O apelo de Lula está longe de ser trivial. Construiu-se a ideia de que o processo nas mãos de Moro é um julgamento amplo e irrestrito e vai da suposta propriedade de um sítio em Atibaia, no interior de São Paulo, à obstrução de Justiça, à negociação dos caças para a Aeronáutica, à corrupção generalizada na Petrobras e até aos antigos pecados do PT no chamado mensalão. Não é. Embora o juiz continue a incorporar ao processo declarações que nada têm a ver com o caso específico ou faça perguntas sem nexo causal com os fatos, Lula viajou a Curitiba para responder sobre a suposta propriedade de um triplex no Guarujá, uma praia popular do litoral paulista, um apartamento que o ex-prefeito Paulo Maluf classificou de “três Minha Casa Minha Vida” empilhados.

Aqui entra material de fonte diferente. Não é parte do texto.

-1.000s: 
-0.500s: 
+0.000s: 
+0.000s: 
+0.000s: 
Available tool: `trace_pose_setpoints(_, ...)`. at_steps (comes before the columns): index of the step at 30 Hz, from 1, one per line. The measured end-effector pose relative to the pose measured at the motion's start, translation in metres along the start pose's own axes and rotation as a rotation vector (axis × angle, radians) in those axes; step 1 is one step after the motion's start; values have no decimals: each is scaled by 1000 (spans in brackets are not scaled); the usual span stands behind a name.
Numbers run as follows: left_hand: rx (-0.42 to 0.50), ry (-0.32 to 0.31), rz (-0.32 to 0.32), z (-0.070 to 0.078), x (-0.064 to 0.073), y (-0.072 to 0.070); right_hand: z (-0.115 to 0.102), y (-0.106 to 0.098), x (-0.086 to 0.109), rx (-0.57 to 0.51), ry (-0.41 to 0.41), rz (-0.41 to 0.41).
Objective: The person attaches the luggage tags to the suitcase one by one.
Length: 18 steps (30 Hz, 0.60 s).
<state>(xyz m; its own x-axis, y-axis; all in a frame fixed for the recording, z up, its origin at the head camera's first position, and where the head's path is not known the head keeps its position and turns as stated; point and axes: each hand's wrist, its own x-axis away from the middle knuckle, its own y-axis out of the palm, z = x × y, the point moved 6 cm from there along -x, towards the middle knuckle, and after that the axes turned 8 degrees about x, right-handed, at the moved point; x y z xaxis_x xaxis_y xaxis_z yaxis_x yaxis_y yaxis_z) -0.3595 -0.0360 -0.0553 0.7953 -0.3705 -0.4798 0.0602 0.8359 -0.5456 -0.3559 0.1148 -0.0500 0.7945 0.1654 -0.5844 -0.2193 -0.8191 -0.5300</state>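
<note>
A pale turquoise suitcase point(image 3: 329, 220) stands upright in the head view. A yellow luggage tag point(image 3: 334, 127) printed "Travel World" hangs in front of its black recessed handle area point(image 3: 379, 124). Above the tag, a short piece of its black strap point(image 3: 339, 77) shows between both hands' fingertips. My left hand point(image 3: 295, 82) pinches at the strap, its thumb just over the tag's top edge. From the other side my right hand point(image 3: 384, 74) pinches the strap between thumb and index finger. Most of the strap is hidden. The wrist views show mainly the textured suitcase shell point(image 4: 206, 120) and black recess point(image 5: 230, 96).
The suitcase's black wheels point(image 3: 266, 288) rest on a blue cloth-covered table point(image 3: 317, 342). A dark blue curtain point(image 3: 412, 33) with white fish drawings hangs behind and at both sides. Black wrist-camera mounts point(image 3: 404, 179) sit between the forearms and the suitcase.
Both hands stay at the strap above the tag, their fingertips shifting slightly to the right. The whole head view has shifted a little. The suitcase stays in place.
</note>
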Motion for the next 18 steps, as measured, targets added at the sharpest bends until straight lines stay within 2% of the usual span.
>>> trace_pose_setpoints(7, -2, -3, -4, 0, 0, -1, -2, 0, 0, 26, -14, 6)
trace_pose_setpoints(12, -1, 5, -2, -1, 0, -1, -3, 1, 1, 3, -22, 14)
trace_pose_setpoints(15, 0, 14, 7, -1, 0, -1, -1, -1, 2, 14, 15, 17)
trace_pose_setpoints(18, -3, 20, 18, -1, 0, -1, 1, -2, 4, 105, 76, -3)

Depois de ouvir mais de 70 testemunhas ao longo de dois anos, o magistrado, apontam os advogados de defesa, continua diante do mesmo dilema: é impossível provar que o petista é o proprietário e, portanto, teria recebido uma compensação da empreiteira OAS em troca de benesses à empresa durante o seu mandato.

[…]

Moro, consideram, tornou-se prisioneiro de seus apoiadores, em especial dos meios de comunicação, que não admitem outro desfecho a não ser a condenação de Lula sob qualquer pretexto. Para outros, o encontro sem intermediários entre um réu seguro e um magistrado titubeante e evasivo expôs claramente as fragilidades da acusação. No mínimo, forçará o juiz a buscar novas evidências, e prolongar o processo, se o único objetivo for uma sentença condenatória. […] “Moro age como político, não tem a isenção própria de um juiz”, acrescentou o também ex-ministro Roberto Amaral, presente nas manifestações.

[…]

O fim do sigilo ofereceu à mídia a oportunidade de escapar do constrangimento de produzir análises equilibradas a respeito do desempenho de Lula em Curitiba e de apostar em uma nova frente de acusações contra o ex-presidente. Moro e a força-tarefa conseguiram, com o apoio de Fachin, manter acesa a tese de que o petista “sabia de tudo” e comandava o esquema de corrupção na Petrobras. E por mais um dia o Brasil segue dividido. Enquanto as ruas clamam por verdade e justiça, as janelas enfeitadas com bandeiras do Brasil contentam-se com menos. Bastam as convicções de um PowerPoint.